La maggioranza, il centro-destra dunque, si è detta non favorevole al salario minimo legale, e non avrebbe tutti i torti analizzando i fatti. Solo la possibile adozione di un salario minimo legale non risolverebbe per nulla la situazione in Italia, in quanto dalle contrattazioni collettive in atto vi è già un minimo retributivo stabilito, e in alcuni settori ben al di sopra dei 9 euro proposti. Il problema non finirebbe qui.

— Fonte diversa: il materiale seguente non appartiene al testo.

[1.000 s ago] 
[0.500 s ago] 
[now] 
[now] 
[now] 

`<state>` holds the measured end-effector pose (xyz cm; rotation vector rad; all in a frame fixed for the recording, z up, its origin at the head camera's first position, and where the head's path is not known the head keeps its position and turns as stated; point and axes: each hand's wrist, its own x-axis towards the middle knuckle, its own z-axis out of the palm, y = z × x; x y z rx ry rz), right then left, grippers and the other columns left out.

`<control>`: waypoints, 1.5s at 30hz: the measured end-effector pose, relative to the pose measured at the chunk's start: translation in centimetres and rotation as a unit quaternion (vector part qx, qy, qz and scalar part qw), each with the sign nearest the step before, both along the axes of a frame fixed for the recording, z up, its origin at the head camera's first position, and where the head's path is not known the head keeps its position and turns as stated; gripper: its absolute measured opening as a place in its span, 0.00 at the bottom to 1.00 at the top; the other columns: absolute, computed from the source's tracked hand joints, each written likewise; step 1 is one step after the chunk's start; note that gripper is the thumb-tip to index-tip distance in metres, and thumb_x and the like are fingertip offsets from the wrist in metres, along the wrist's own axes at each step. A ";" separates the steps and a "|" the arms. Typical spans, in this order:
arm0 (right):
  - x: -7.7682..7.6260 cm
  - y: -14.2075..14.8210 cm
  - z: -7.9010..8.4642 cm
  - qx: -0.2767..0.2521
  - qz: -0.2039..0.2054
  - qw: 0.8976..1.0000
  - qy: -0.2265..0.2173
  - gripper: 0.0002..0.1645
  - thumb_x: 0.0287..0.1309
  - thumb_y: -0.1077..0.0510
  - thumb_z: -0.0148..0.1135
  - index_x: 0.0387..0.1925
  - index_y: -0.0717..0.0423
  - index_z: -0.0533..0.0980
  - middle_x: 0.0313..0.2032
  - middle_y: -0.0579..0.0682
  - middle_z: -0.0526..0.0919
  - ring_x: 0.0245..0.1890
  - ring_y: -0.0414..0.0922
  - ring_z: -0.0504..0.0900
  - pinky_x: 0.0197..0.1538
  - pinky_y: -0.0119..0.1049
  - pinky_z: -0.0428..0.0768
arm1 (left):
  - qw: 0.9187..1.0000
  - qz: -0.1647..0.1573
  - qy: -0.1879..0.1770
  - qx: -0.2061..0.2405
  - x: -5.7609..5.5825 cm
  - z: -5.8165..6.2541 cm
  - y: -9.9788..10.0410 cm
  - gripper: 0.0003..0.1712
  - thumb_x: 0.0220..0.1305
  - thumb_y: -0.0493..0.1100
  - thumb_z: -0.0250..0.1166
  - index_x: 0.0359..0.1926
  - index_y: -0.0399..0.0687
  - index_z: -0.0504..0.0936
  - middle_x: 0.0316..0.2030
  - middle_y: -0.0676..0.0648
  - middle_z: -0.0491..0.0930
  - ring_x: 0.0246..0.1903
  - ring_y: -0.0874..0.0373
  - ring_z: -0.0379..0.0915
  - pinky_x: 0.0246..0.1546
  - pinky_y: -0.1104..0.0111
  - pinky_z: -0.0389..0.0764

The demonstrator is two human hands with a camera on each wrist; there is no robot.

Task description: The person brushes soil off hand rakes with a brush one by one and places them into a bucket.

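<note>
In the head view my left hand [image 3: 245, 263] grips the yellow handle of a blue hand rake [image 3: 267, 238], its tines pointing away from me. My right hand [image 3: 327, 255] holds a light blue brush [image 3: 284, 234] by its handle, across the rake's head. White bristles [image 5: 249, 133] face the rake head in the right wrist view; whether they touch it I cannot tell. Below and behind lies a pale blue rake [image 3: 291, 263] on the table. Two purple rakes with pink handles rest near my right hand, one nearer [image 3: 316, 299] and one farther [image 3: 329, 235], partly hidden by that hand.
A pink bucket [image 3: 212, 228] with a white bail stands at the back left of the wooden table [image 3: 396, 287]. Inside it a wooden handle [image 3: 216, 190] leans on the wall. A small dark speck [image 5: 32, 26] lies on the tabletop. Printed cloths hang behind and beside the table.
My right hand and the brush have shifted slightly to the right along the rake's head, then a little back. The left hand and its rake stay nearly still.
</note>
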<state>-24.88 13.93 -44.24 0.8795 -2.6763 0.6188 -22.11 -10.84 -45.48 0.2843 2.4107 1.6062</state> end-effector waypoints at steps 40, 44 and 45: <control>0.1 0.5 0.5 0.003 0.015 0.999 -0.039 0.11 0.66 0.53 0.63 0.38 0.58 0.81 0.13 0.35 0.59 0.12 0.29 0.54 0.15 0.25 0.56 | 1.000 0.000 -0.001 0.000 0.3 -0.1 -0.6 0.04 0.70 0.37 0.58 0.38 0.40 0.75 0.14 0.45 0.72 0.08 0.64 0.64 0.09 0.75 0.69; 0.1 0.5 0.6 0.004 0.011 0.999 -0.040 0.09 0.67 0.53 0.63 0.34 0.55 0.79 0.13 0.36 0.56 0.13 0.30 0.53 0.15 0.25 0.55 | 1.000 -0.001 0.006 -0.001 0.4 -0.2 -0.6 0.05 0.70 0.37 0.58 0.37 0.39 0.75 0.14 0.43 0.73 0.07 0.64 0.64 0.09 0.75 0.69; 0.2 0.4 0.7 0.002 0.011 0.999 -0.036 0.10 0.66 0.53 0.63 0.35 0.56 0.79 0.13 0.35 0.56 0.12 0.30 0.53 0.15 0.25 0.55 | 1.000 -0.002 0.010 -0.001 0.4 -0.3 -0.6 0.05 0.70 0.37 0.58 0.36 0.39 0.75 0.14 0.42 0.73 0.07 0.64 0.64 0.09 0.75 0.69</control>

La trovata di recepire la direttiva e portarla in attuazione con le proposte sul salario minimo potrebbe essere il risultato di un centro-sinistra, in opposizione, pressoché debole, che faticherebbe a recuperare credibilità. Il guaio sarebbe se questo fosse solo un lancio di slogan per acchiappare consensi e farne un’arma politica, non avente il nobile fine di sollevare la situazione lavorativa in Italia. Ma è una congettura, possibile probabilmente, e niente di più. Come emerge anche da alcune dichiarazioni di cui sopra, il problema italiano non è solo il minimo retributivo.
Un Paese dove vi è un forte divario a livello produttivo, tra Nord e Sud, anche se non così alto se si tiene conto del rapporto redditi e prezzi nelle varie regioni. A parità di retribuzione, il potere d’acquisto al Sud è superiore rispetto al Nord (lo fa presente un interessantissimo studio pubblicato sul Regional Economy nel 2022, Produttività, salari e prezzi nelle regioni italiane, del professore di Politica Economica all’università Magna Graecia di Catanzaro Vittorio Daniele).
Uno dei problemi principali del lavoro in Italia è la quantità di tasse a cui sono sottoposte le aziende, che rendono quasi impossibile lo sviluppo delle piccole e medie imprese. Costi sul lavoro ingenti, ai quali si deve una scarsità di assunzioni. Quindi bisognerebbe ridurre anche questi costi – per la maggioranza la soluzione è il taglio del cuneo fiscale -. In fin dei conti, non è il tempo delle chiacchiere, serve una politica che trovi compromessi magari, si confronti, solo nell’esclusivo interesse dei cittadini.